Basics of R and R Studio
# Setting Up Your Workspace
Start by installing R and RStudio. R is the programming language, and RStudio is a user-friendly interface that makes working with R much easier. Just Google “RStudio download” and follow the installation instructions. It’s completely free!
Installation
-
Download and Install R: Head to https://cran.r-project.org/ and download the R distribution for your operating system. Follow the installation instructions.
-
Download and Install RStudio: Visit https://www.rstudio.com/products/rstudio/download/ and download the free RStudio Desktop version. Install it after you’ve installed R.
RStudio interface
When you open RStudio, you’ll see a a user-friendly interface with four key panes:
-
-
Script/Source Window (Top): This is where you’ll write and edit your R code.
-
Console Window (Bottom Left): Execute commands directly and view output.
-
Environment Pane (Top Right): This pane displays the objects (variables, data frames) you create in your R session.
-
Files/ Plots/ Help Pane (Bottom Right): Manage your R scripts, data files, and project files. Displays graphs generated by your code. This pane provides documentation for functions and data sets, as well as access to online resources.
-
# Basic R Syntax
-
R as a Calculator: R can perform basic arithmetic operations:
7 + 7 -
Variable Assignment: Assign values to variables using the arrow symbol (<-). For example:
my_variable <- "Hello, world!" -
Printing Values: Use the print() function to display the value of a variable or any expression:
print(my_variable)
Working with Data Structures
R offers various data types and structures for storing and manipulating information.
Data Types:
-
Numeric: Whole numbers (integers) and decimal numbers (doubles)
-
Character: Text strings
-
Logical: TRUE/FALSE values
-
Complex: Numbers with real and imaginary parts
-
Raw: Binary data
Data Structures:
-
Vectors: A sequence of elements of the same data type. Create vectors using the c() function:
my_vector <- c(1, 2, 3, 4, 5) # Numeric vectormy_vector_char <- c("apple", "banana", "cherry") # Character vector -
Lists: Collections of elements of potentially different data types:
my_list <- list(1, "hello", TRUE) # Contains a number, string, and boolean -
Matrices: Two-dimensional arrays of elements of the same data type:
my_matrix <- matrix(c(1, 2, 3, 4), nrow = 2, ncol = 2) # Create a 2x2 matrix -
Arrays: Multi-dimensional data structures:
my_array <- array(c(1, 2, 3, 4, 5, 6), dim = c(2, 3)) # Create a 2x3 array -
Factors: Represent categorical variables, treating data as groups rather than individual values:
my_factor <- factor(c("red", "green", "blue", "red")) # Create a factor -
Data Frames: Organize data in a tabular format, with columns representing different data types and rows representing individual observations. Create data frames using the data.frame() function:
my_df <- data.frame(name = c("Alice", "Bob", "Charlie"), age = c(25, 30, 28))
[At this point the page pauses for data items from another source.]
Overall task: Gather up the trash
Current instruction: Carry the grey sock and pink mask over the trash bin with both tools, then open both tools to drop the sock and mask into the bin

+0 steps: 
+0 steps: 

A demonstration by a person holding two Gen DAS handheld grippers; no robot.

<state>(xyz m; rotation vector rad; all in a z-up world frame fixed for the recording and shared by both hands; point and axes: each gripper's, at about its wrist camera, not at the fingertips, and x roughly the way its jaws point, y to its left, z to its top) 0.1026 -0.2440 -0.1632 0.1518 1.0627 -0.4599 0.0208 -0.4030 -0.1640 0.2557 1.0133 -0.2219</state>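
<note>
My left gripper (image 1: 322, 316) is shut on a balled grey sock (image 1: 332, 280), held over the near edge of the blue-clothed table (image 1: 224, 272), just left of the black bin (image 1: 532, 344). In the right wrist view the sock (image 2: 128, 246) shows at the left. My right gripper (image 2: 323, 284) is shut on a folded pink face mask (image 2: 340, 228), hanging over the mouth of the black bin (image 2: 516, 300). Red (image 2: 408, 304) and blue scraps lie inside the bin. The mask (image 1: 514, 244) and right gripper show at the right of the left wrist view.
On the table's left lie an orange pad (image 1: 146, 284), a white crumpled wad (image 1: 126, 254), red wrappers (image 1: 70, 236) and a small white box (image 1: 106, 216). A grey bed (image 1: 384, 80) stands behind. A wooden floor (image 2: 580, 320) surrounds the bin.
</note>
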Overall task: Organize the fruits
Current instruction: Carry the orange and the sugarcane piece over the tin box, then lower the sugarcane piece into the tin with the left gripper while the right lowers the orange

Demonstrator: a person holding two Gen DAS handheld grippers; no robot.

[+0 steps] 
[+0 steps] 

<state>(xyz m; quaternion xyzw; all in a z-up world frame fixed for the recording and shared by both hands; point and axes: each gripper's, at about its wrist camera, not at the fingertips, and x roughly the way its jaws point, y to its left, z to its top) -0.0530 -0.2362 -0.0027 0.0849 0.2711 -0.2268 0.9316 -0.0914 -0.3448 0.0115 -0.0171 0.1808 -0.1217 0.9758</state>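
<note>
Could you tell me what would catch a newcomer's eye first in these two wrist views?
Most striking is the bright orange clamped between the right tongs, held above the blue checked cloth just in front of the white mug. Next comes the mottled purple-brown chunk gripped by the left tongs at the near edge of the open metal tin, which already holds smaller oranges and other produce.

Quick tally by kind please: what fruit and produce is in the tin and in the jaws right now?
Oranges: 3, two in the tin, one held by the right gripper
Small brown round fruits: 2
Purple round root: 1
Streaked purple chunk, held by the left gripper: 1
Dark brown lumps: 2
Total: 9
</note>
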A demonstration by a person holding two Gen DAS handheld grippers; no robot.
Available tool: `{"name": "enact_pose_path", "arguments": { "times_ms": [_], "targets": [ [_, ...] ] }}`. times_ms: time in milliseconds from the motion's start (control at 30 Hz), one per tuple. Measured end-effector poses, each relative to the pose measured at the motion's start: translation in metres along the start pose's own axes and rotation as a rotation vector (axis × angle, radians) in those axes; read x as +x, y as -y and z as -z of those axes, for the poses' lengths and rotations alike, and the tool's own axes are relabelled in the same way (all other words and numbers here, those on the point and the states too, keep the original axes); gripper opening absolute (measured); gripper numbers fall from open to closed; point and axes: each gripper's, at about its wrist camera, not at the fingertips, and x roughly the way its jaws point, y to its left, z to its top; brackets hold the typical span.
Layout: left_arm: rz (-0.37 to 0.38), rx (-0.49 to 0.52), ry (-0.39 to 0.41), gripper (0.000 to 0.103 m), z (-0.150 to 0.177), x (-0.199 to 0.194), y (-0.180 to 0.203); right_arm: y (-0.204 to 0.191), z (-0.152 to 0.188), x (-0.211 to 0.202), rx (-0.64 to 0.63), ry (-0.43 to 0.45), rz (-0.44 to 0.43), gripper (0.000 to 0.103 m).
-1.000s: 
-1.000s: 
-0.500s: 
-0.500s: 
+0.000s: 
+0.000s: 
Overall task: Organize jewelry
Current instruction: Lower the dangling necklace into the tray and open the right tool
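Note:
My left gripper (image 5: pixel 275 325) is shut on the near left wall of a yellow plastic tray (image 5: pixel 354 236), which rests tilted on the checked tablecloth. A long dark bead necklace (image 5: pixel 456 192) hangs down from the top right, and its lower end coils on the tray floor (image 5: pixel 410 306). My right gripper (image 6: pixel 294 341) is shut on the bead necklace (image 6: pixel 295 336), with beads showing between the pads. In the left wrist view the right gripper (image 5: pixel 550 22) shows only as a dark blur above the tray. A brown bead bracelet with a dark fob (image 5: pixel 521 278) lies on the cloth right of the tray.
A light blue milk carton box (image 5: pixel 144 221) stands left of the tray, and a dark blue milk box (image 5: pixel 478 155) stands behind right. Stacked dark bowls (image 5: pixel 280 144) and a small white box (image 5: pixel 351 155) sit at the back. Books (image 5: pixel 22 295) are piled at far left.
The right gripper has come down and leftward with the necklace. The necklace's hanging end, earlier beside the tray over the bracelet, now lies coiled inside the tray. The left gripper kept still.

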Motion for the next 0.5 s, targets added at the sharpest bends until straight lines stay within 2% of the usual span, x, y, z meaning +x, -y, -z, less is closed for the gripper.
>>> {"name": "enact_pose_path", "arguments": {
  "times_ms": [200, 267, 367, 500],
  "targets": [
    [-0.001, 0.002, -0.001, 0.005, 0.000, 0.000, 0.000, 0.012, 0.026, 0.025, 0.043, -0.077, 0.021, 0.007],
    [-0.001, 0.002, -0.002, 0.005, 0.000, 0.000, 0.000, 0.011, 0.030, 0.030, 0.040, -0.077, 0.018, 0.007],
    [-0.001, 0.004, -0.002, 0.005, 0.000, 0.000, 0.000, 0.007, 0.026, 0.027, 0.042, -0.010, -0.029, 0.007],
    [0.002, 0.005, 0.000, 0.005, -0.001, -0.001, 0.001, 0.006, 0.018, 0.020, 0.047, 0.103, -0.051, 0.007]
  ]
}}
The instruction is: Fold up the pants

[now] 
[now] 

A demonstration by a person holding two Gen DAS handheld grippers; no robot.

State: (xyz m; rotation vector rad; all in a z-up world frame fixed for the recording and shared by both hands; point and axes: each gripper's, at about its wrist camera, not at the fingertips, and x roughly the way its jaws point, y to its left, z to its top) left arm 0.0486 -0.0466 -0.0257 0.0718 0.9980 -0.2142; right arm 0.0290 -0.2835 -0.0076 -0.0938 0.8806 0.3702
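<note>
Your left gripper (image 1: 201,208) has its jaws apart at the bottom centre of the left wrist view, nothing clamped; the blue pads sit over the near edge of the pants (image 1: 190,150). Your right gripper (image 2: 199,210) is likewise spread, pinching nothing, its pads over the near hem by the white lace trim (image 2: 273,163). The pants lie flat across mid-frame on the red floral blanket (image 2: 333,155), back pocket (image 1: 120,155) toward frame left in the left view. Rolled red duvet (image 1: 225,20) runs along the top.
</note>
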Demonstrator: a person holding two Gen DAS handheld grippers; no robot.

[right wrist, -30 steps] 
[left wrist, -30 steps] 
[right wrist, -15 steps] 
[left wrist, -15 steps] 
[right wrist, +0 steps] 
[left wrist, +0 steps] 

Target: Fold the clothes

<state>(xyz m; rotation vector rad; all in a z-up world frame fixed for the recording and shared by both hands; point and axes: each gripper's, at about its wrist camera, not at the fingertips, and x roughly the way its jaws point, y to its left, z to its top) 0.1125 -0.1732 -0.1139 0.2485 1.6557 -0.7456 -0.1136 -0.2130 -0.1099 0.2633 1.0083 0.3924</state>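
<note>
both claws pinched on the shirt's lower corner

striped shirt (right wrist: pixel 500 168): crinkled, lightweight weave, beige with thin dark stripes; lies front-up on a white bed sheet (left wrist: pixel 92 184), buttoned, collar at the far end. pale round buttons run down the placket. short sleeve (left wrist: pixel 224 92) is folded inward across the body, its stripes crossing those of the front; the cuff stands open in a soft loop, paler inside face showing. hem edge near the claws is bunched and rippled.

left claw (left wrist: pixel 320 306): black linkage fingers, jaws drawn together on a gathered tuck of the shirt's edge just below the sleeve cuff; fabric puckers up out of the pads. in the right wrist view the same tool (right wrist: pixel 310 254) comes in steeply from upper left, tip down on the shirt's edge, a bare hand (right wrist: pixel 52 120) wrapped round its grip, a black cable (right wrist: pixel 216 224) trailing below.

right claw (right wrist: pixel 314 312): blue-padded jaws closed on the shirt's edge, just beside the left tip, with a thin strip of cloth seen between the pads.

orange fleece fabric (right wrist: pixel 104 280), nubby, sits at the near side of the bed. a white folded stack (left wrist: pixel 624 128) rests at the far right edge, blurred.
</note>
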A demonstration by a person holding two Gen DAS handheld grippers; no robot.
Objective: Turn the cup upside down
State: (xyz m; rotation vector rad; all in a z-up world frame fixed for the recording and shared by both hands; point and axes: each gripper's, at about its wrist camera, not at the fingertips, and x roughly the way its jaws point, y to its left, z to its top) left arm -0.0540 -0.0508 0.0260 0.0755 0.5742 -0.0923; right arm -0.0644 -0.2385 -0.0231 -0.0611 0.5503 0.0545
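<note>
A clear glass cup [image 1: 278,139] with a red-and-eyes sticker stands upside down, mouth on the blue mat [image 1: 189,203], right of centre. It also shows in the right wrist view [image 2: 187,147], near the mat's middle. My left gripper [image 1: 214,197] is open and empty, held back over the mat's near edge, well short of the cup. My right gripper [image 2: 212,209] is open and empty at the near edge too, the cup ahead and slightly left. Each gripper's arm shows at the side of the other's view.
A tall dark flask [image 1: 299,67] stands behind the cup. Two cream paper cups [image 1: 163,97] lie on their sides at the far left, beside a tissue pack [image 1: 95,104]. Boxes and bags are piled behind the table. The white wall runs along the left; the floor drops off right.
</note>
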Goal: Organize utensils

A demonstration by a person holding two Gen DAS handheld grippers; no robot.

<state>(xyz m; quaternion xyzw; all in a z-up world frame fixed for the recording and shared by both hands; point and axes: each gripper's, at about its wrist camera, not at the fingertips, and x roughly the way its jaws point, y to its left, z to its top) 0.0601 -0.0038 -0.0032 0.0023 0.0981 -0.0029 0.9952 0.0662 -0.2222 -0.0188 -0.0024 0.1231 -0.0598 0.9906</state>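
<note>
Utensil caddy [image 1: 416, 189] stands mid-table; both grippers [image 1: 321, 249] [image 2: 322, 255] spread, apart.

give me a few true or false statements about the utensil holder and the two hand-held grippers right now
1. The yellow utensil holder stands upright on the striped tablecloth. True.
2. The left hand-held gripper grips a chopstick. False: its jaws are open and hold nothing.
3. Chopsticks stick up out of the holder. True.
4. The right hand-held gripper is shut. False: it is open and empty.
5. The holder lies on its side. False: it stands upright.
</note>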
**Coercion (**Changing data type)
Manual Coercion: Use functions like as.integer(), as.numeric(), as.data.frame() to convert data types explicitly.
Entering Data Manually
Sometimes, you might need to enter small amounts of data directly into R. Methods for Entering Data:
-
Colon Operator: x <- 0:10 (Creates a sequence from 0 to 10)
-
seq() Function: x <- seq(1, 10, by=2) (Creates a sequence starting at 1, ending at 10, with a step of 2)
-
C() Function: x <- c(1, 4, 7, 2) (Combines individual values)
-
scan() Function: Allows interactive data entry (enter values followed by Enter, end with two Enter presses)
-
rep() Function: x <- rep(TRUE, 5) (Repeats a value 5 times)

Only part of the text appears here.